Scott Hensley of NPR explains that that under the Senate Finance Committee’s plan, until 2013 insurance companies could still deny coverage based on pre-existing conditions. Individuals uninsured for six months for this reason would be eligible for coverage through state high-risk pools, which would be subsidized with $5 billion in federal funding. This is a transitional measure, and by 2013 pre-existing exclusion restrictions would be illegal. My interpretation of language in the Chairman’s Mark (bottom of page 2) is that plan premiums would be subsidized so that participants paid no more than a healthy individual would.

At least in concept, if not in detail, this is a sensible plan. First, outlawing pre-existing exclusion restrictions is the right thing to do. But it can’t be done overnight.
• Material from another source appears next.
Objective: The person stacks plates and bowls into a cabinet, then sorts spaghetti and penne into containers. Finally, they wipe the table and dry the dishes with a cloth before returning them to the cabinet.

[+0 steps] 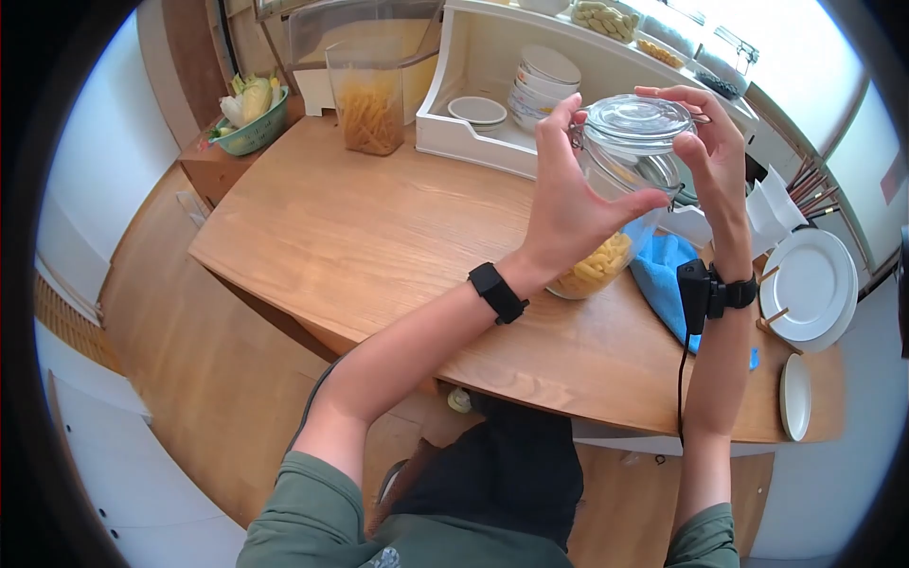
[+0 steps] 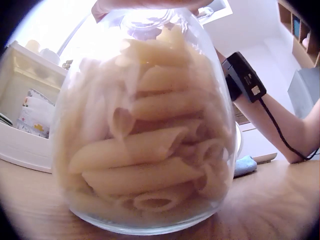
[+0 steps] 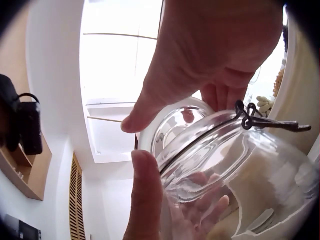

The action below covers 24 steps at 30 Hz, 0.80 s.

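Observation:
A clear glass jar [image 1: 595, 267] [image 2: 145, 125] stands on the table, penne pasta [image 2: 135, 150] inside its lower part. Its round glass lid [image 1: 640, 121] [image 3: 172, 127] is at the top; whether it is latched I cannot tell. My left hand [image 1: 579, 204] [image 2: 150, 4] grips the jar's upper part from the left, thumb across the front. From the right, my right hand [image 1: 717, 156] [image 3: 210, 55] holds the lid's edge between thumb and fingers. A dark wire clasp [image 3: 250, 120] shows at the jar's neck.
Right of the jar lie a blue cloth [image 1: 663, 275], racked white plates [image 1: 808, 284] and a white dish [image 1: 795, 398]. A white shelf [image 1: 511, 159] holding bowls [image 1: 547, 85] stands behind. Left of it are a pasta container [image 1: 369, 114] and a green basket [image 1: 256, 133].

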Motion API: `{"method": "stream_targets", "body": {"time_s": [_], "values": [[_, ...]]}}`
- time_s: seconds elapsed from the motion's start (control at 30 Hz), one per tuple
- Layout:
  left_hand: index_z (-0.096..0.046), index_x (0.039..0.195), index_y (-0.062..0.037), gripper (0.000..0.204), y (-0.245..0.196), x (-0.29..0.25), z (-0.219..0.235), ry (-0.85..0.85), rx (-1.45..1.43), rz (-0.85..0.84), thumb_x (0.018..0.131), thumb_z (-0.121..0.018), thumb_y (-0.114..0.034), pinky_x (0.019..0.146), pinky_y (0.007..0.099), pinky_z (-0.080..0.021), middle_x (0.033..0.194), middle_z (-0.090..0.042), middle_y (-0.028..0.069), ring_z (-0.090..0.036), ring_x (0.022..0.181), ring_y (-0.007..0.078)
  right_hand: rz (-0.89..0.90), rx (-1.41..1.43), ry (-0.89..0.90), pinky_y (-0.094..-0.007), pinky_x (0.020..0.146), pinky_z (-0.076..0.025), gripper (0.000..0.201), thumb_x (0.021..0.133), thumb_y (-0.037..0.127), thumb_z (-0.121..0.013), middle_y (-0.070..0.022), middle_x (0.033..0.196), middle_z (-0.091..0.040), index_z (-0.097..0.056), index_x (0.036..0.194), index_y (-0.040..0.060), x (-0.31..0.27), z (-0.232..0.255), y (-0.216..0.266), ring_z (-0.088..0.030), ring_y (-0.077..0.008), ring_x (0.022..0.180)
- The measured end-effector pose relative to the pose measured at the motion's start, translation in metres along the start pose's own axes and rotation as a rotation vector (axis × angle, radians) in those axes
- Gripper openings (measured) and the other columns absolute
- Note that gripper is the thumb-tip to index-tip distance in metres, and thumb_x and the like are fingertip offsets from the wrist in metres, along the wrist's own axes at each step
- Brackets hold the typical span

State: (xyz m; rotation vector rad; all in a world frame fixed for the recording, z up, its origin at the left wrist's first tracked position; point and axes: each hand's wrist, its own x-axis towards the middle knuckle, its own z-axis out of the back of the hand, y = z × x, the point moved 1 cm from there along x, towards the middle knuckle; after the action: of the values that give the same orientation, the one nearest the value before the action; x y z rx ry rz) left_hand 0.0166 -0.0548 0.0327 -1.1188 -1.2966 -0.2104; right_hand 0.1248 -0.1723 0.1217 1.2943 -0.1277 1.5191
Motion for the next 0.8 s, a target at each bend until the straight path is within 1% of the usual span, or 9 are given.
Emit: {"method": "stream_targets", "body": {"time_s": [0.13,0.27,0.37,0.43,0.5,0.57,0.6,0.67,0.8], "values": [[-0.023,0.139,0.0074,0.113,-0.001,0.0,0.001,0.0,0.021,-0.014,0.061,-0.091,-0.039,0.103,0.0379,-0.038,0.13,-0.039,0.0226,-0.042,0.124,0.0315,-0.026,-0.006,-0.062,-0.0272,0.083,-0.054,0.049,0.085,0.029,-0.072,-0.0182,0.118,-0.062,-0.051,0.118,0.0,0.002,-0.005,0.004,-0.063,-0.0163,0.097],[-0.027,0.138,0.008,0.11,-0.002,0.0,0.003,0.021,0.083,-0.034,0.062,-0.09,-0.041,0.102,0.0389,-0.039,0.129,-0.041,0.0237,-0.044,0.123,0.0333,-0.072,-0.054,-0.019,-0.0283,0.085,-0.054,0.048,0.084,0.029,-0.073,-0.0175,0.117,-0.062,-0.051,0.116,0.0005,0.002,-0.001,0.016,-0.062,-0.016,0.098],[-0.031,0.135,0.0086,0.107,-0.003,0.001,0.004,0.037,0.108,-0.046,0.061,-0.09,-0.04,0.102,0.0395,-0.04,0.128,-0.043,0.0224,-0.046,0.121,0.0333,-0.085,-0.152,0.065,-0.0274,0.084,-0.053,0.046,0.086,0.032,-0.071,-0.0145,0.114,-0.062,-0.054,0.114,0.001,-0.002,0.007,0.022,-0.06,-0.0152,0.101],[-0.034,0.134,0.008,0.103,-0.003,0.001,0.004,0.031,0.111,-0.048,0.062,-0.09,-0.039,0.101,0.0394,-0.041,0.128,-0.044,0.0219,-0.046,0.121,0.0332,-0.191,-0.278,0.193,-0.0278,0.085,-0.05,0.045,0.088,0.036,-0.068,-0.0107,0.112,-0.062,-0.057,0.114,0.0013,-0.005,0.011,0.025,-0.058,-0.0146,0.103],[-0.036,0.132,0.0074,0.099,-0.004,0.002,0.004,0.027,0.114,-0.053,0.062,-0.09,-0.038,0.101,0.0394,-0.041,0.127,-0.045,0.0214,-0.047,0.12,0.0331,-0.189,-0.326,0.221,-0.0281,0.085,-0.049,0.045,0.088,0.036,-0.067,-0.01,0.112,-0.061,-0.058,0.115,0.0016,-0.005,0.012,0.026,-0.058,-0.0151,0.104],[-0.042,0.129,0.0027,0.088,-0.005,0.003,0.005,0.027,0.073,-0.084,0.064,-0.089,-0.033,0.1,0.0392,-0.042,0.126,-0.047,0.0205,-0.048,0.12,0.0325,-0.19,-0.376,0.244,-0.0285,0.085,-0.048,0.046,0.088,0.037,-0.066,-0.0092,0.113,-0.061,-0.059,0.117,0.0019,-0.007,0.012,0.028,-0.058,-0.0156,0.104],[-0.042,0.129,0.0027,0.088,-0.005,0.003,0.005,0.033,0.067,-0.084,0.064,-0.089,-0.033,0.1,0.0392,-0.042,0.126,-0.047,0.0205,-0.048,0.12,0.0325,-0.196,-0.366,0.26,-0.0298,0.087,-0.047,0.045,0.088,0.036,-0.066,-0.0093,0.114,-0.061,-0.059,0.118,0.0024,-0.008,0.011,0.029,-0.057,-0.0167,0.105],[-0.047,0.127,-0.0043,0.077,-0.005,0.004,0.006,0.044,0.134,-0.153,0.067,-0.088,-0.03,0.098,0.0398,-0.043,0.128,-0.045,0.0201,-0.048,0.12,0.0329,-0.199,-0.331,0.302,-0.0326,0.092,-0.046,0.045,0.091,0.036,-0.063,-0.0109,0.119,-0.059,-0.059,0.122,0.0038,-0.01,0.011,0.028,-0.057,-0.0203,0.11],[-0.05,0.127,-0.0105,0.072,-0.005,0.005,0.005,0.044,0.134,-0.187,0.068,-0.087,-0.029,0.096,0.0407,-0.044,0.13,-0.044,0.0197,-0.047,0.12,0.034,-0.212,-0.331,0.34,-0.0342,0.097,-0.045,0.049,0.094,0.041,-0.058,-0.0126,0.126,-0.057,-0.057,0.129,0.0064,-0.015,0.013,0.027,-0.056,-0.0228,0.115]]}}
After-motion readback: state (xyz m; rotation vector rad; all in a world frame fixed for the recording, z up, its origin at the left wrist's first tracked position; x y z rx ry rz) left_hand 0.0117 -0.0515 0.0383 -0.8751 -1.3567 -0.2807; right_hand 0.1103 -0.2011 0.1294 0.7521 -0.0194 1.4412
It will take time to implement this and other insurance reforms and to allow for the individual insurance market and exchanges to develop. Therefore, it is sensible to provide some transitional assistance for individuals who are in desperate need of health insurance coverage but who cannot obtain it (the medically uninsurable).
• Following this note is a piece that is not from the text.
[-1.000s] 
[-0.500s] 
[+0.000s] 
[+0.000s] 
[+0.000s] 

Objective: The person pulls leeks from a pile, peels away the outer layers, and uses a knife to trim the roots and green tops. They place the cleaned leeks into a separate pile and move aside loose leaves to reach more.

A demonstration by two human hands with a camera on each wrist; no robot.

Second, high risk pools already exist in 35 states and can be set up in the other states relatively quickly. Where they exist they’re already designed to accommodate individuals with substantial medical needs. Many, if not all, include participation of patient advocacy and consumer groups. In short, if one is looking to quickly assist the medically uninsurable, leveraging existing high-risk pool organizations is a good way to do it.
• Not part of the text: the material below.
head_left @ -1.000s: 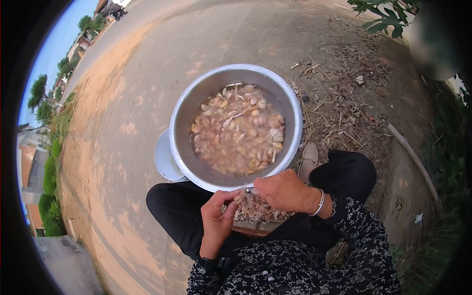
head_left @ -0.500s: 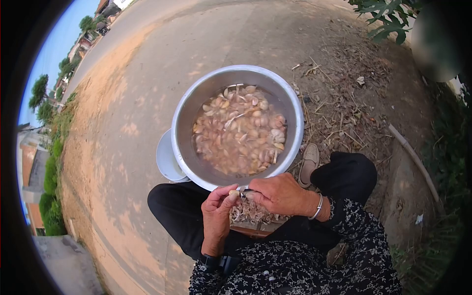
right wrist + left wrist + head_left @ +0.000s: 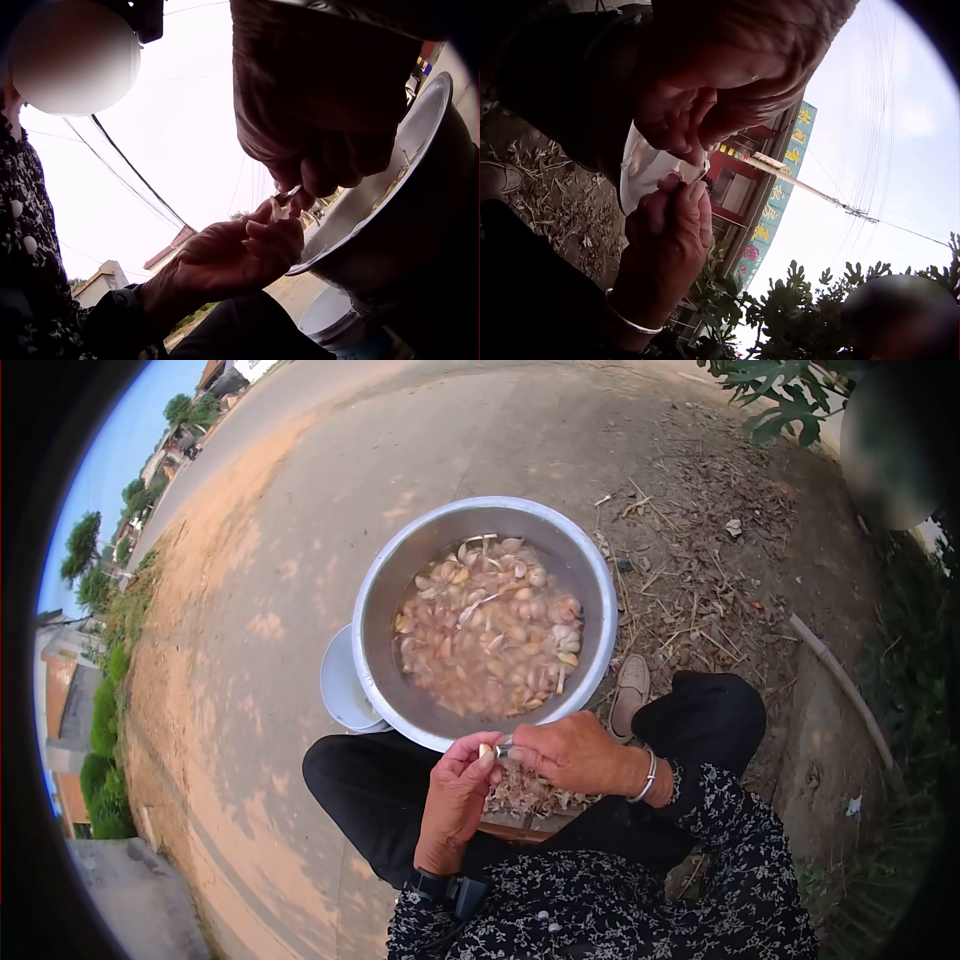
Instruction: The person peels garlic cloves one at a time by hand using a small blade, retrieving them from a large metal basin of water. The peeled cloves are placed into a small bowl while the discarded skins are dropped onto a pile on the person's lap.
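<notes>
My left hand (image 3: 455,800) pinches a pale garlic clove (image 3: 486,751) between thumb and fingertips, just over the near rim of a large metal basin (image 3: 487,503). Close against the clove is the short shiny blade of a small knife (image 3: 503,748); my right hand (image 3: 580,752) grips it, and the handle is hidden inside the fingers. In the right wrist view, a whitish scrap of skin (image 3: 280,210) shows between the two hands. Many unpeeled garlic cloves (image 3: 490,630) lie in cloudy water in the basin. Below the hands is a heap of garlic skins (image 3: 530,792).
A white bucket (image 3: 345,685) stands at the basin's left side. The person's bent knees (image 3: 345,775) flank the near rim. On the right, dry leaves and straw (image 3: 690,570) cover the ground, with a long stick (image 3: 845,685) beyond.
The left hand has turned and risen slightly, and the clove now shows paler at its fingertips. The knife stays close to the clove in the right hand, which has shifted only slightly.
</notes>
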`<state>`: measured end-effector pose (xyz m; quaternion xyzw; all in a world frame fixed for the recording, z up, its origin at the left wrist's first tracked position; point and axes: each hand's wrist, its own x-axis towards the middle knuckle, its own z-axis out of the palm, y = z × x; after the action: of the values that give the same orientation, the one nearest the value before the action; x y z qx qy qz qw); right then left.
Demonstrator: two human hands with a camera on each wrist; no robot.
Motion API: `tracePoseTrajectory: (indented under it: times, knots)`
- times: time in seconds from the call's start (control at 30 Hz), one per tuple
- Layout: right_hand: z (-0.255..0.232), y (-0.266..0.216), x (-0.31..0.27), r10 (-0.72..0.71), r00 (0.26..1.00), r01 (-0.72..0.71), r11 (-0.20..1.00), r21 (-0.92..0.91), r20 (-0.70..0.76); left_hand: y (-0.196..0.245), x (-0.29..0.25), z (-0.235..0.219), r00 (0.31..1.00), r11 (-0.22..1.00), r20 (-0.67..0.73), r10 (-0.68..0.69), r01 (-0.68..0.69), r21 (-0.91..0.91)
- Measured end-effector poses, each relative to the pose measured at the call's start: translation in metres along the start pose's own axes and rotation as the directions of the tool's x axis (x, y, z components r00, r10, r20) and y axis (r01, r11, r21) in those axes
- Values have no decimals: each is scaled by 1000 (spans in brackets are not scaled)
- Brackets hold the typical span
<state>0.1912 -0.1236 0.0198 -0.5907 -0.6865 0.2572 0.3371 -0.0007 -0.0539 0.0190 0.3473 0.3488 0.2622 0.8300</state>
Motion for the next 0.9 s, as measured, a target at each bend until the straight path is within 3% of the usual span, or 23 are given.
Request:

Third, directing funds toward coverage of those otherwise medically uninsurable is an efficient use of taxpayers’ dollars. It steers the money and the benefits toward individuals who need it most.

What about that six month waiting period? Presumably it is included to avoid crowd-out of unsubsidized plans. The concern, no doubt, is that people who aren’t really uninsurable will cause themselves to appear so in order to obtain subsidized coverage from the high-risk pool. Therefore, forcing individuals to be uninsured for six months before eligibility for high-risk pool coverage protects the pool from gaming, albeit at the expense of additional suffering by those who badly need the coverage.

And what does my research say about high-risk pools? The paper made the following main contributions:

In 2000, high-risk pool enrollment was a small proportion of the number of medically uninsurable individuals: 8% nationally, with state variation between 1% and 54%. So, high-risk pools were making a dent, but only a small one. Recent reports suggest not much has changed in this regard. The main limitations to greater enrollment were enrollment caps and affordability. These are really two symptoms of the same thing: low levels of funding. Some states capped enrollment due to limitations of funding. And premium subsidies were, of course, subject to funding limitations.

We estimated that high-risk pool premiums were above 25% of family income for 29% of the medically uninsurable population. That is, even when high-risk pool enrollment was possible, for a large minority of medically uninsurable individuals, it was unaffordable. We simulated the effect of lowering high-risk pool premiums to 125% of the individual market rate and found that doing so would increase enrollment by 33%.

The main policy conclusion was that an injection of federal funds, accompanied by appropriate regulation, could dramatically increase the affordability of high-risk pool plans and provide much needed assistance to medically uninsurable individuals. This appears to be exactly what the Senate Finance Committee intends to do.